21 thoughts on “Planet Angry

  1. I have always thought that anger gets a bad rap.if you’re right and you’ve been wronged you get to be angry… simple as that.. i find a little righteous anger feels mighty good every now and then…and you know i’m not an “angry’ person either.

    you know this shit is going to push lots of buttons and freak people out….gonna be a long ride…..
    Rock on Mama Lion
    Boots tomorrow or sunday?

  2. Even without knowing specifics (which of course no one else needs to know), It seems to me you reacted appropriately and within your personal and parental rights. It is just too bad you have suffered over it, for days & nights. Here’s hoping for fewer and fewer such episodes in your life. It probably made you stronger, as cliche as this sounds.

  3. As I’ve said, I don’t usually like to reply on these things. (Although I was tempted to post a response to Rick Santorum’s stance on birth control.)(Wherever I could.) Anyway, I’m calling you. Now.

  4. brilliant. absolutely brilliant. your heart is huge, your gift for writing phenomenal and your ability to express yourself moves me to want to do better in my own life.
    Thank you for sharing the pearls with all of us who cling to our own anticipation of reading and living your journey with you as we have courage to maybe do the same.

  5. Keep in mind that anger is a chemical response as well as an emotional one. My therapist has a big speil about the response of the amygdala in situations when one feels “threatened.” Nothing makes me more angry than something that threatens my kid. Nothing. I go from zero to sixty in a split second. My blood pressure goes up and suddenly the blood is coursing through my veins like millions of grains of sand. It takes most of the day for me to come down from this. Why should it be any different for you? It’s natural, it’s instinctual, it’s even healthy in some ways, and it’s your job. I think you should get a raise.
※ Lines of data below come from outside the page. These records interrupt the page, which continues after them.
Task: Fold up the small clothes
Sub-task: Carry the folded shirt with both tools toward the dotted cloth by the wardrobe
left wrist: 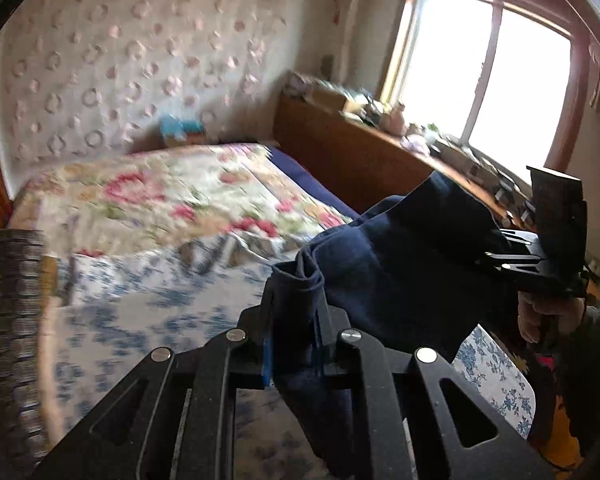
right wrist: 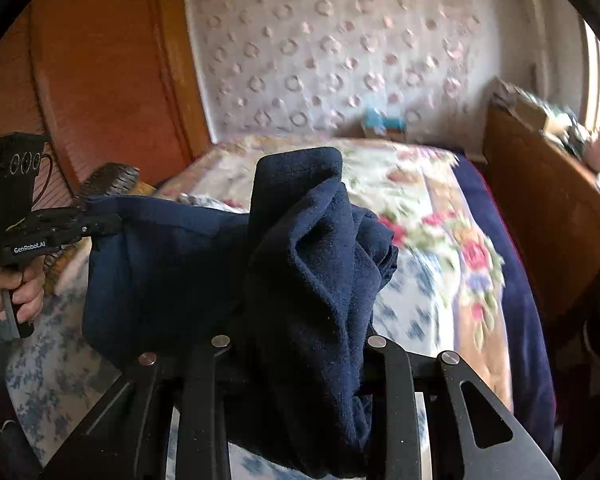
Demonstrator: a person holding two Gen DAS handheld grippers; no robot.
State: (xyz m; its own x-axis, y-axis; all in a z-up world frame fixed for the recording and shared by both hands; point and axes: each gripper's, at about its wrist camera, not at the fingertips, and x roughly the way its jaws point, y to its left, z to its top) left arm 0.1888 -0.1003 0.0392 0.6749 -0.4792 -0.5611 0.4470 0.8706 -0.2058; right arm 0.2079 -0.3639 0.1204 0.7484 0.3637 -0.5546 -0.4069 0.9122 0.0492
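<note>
A navy garment [right wrist: 172,264] hangs stretched in the air above the bed [left wrist: 148,200]. The left tool [left wrist: 296,320] is clamped on one bunched edge, and the right tool [right wrist: 300,320] is clamped on the other. Behind the bed stands a padded headboard [left wrist: 120,60].

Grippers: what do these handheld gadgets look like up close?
Both grippers, left and right, are matte black linkages with silver pivot pins and slotted cut-outs. A boxy black top sits above a pistol handle. White "GenRobot.AI" lettering marks the left; blue pads line its fingers.
</note>
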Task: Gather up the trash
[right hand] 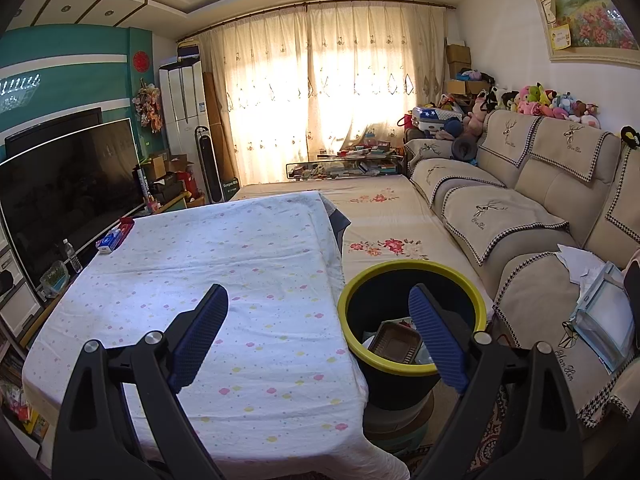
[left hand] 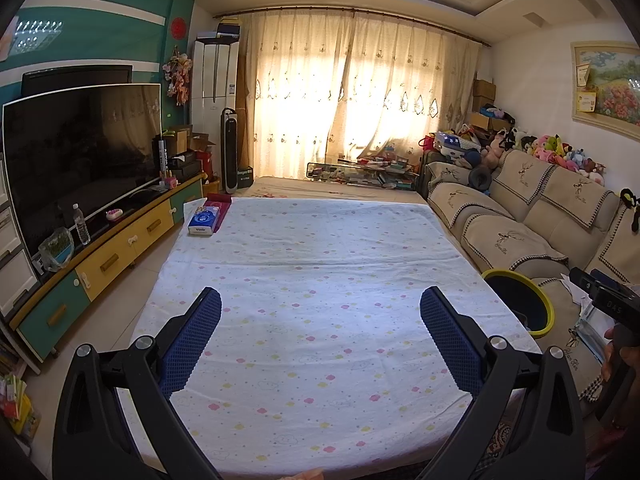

  6. I agree with all of the above. We feel a certain way and we get angry for a reason. It’s an honest and pure emotion that comes from a deep place. I never apologize for being angry though I may apologize, if it’s warranted and especially if I say ome really mean things. To get angry means we are human and more importantly because it means we deeply care about someone or something. I may not know what happened but I do know you … and I’d have your back too. Breathe in, breathe out and know it comes from a good place and move on. Xo

    • Fortunately, I kept my mouth in check which, admittedly, is not a given. I feel no need to apologize which seems to me a good sign…

  7. A therapist told me that Anger and Sadness are twins, which I totally get. Anger, I think though, is outward facing — and righteous anger a good thing, as Ellen points out, because it leads to action as yours did. Sadness though is inward facing — perhaps good for reflection but not change.

  8. Anger is an active emotion, and used appropriately, becomes the strength of assertive courage to stand in conviction against any challenge from the bullies in our lives. The latin root of ‘courage’ is ‘cor’, meaning ‘heart’. Your anger enabled you to act in a whole-hearted manner and in so doing ultimately gave you more strength and awareness.

    Well done and well written. Thank you for sharing your journey with the world. Vulnerability is also the trait of the strong and the whole-hearted and without it no connection is possible. Your blog, at first glance, may seem to be about one thing – the journey of being the mother of a transkid – but underlying it all, is the journey of a deeper awakening.


    • I agree wholeheartedly. The deeper I get into the blog, the less it is about transgender and the more it is about life. I have said in a few posts that one can replace the word “transgender” with any other issue they are facing and the truths stay the same.